▸ **Your goal**
Each line from the material with the word "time" in it must be copied.

▸ **Recorded information**

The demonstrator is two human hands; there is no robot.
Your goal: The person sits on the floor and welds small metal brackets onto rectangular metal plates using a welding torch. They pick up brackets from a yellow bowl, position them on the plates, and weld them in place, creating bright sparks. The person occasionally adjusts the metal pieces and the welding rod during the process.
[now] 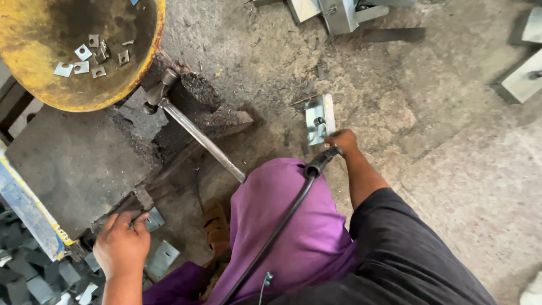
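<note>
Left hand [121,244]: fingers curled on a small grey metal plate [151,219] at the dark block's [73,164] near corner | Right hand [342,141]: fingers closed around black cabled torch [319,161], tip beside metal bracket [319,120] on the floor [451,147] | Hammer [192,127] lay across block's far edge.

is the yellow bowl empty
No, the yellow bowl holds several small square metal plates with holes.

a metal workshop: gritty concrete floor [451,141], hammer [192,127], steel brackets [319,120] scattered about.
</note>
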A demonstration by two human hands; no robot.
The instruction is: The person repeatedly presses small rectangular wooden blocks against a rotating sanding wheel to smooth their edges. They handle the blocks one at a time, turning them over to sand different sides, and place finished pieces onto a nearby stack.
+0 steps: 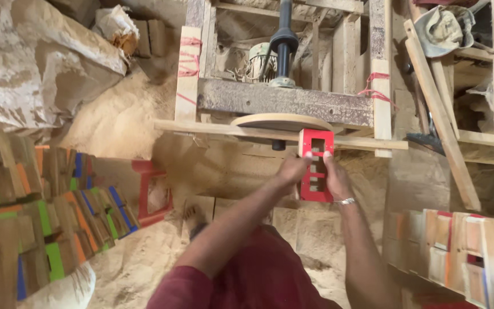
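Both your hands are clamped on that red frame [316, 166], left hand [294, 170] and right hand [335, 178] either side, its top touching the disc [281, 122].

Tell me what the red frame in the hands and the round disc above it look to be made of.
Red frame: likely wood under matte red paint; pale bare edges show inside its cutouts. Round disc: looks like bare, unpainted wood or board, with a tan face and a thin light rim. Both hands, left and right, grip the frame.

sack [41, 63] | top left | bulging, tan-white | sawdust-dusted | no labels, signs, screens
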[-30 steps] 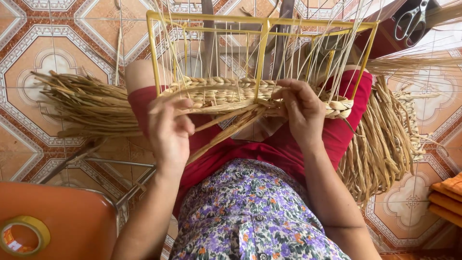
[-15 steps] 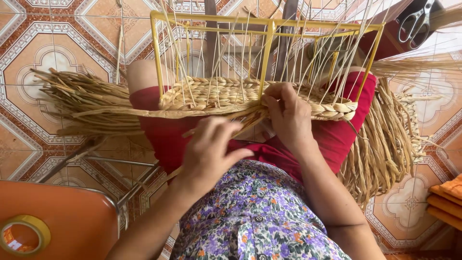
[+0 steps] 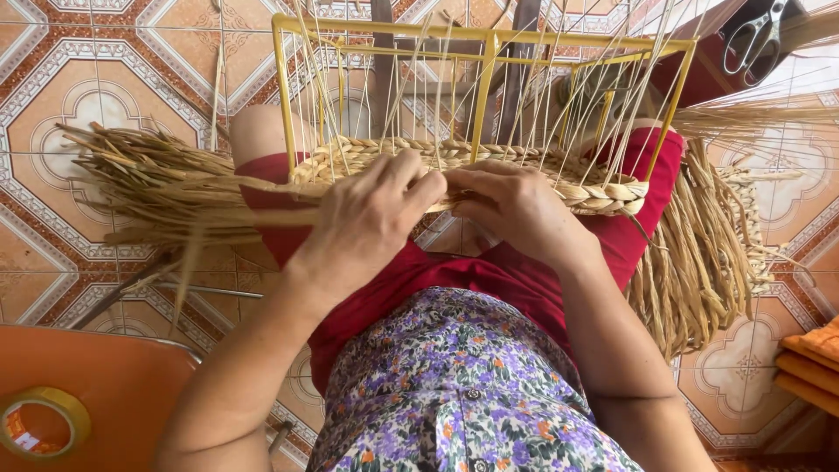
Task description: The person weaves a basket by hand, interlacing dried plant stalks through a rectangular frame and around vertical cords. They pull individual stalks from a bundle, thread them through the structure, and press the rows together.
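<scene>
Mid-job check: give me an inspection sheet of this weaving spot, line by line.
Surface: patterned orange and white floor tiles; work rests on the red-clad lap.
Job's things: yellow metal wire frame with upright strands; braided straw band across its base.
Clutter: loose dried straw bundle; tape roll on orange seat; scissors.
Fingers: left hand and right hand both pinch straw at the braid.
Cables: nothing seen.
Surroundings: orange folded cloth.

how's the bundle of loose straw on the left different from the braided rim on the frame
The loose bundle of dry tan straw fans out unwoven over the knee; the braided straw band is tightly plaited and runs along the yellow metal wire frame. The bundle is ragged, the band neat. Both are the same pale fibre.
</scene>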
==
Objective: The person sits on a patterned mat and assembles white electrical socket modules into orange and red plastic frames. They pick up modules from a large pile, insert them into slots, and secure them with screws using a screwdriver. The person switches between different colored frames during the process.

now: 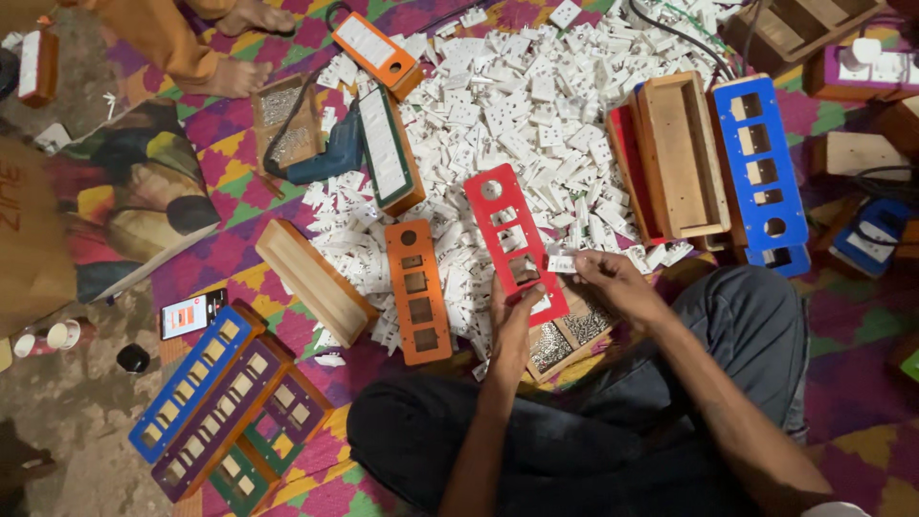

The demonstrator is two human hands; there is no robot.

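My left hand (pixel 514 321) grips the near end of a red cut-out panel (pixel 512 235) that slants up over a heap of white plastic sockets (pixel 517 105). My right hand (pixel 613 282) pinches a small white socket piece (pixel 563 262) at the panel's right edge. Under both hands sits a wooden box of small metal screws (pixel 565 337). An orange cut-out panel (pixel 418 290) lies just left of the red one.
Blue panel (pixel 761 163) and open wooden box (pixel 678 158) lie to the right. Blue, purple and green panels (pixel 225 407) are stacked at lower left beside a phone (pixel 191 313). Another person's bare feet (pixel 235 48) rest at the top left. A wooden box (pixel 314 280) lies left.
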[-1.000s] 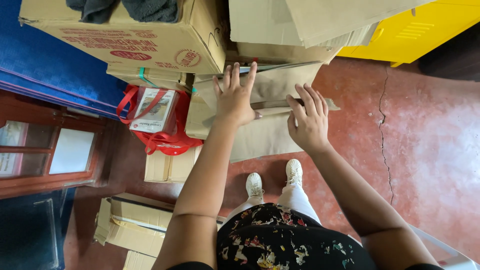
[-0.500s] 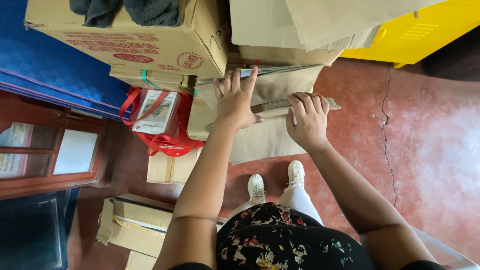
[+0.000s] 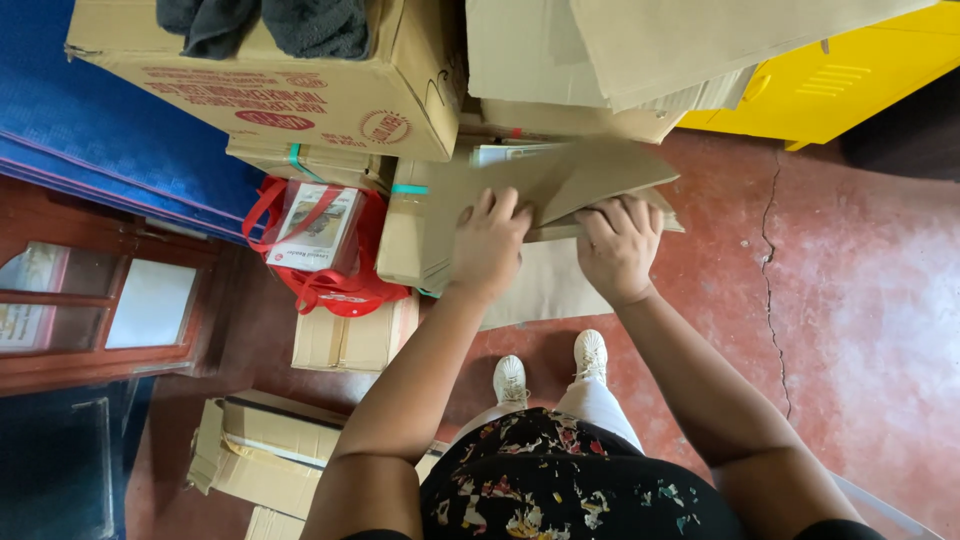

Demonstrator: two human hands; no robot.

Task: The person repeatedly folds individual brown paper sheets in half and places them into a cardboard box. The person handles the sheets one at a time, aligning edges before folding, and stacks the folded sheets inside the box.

▸ **Expected answer**
The instruction is: The person repeatedly presses small rectangular wooden blocks against a rotating sanding wheel to smooth their edges. They handle the blocks one at a time, turning them over to sand different sides, and place finished pieces onto a nearby stack.
Task: The person repeatedly folds individual brown paper sheets in half and places them into a cardboard box. The person handles the sheets one at a time, aligning edges before folding, and stacks the folded sheets inside the box.

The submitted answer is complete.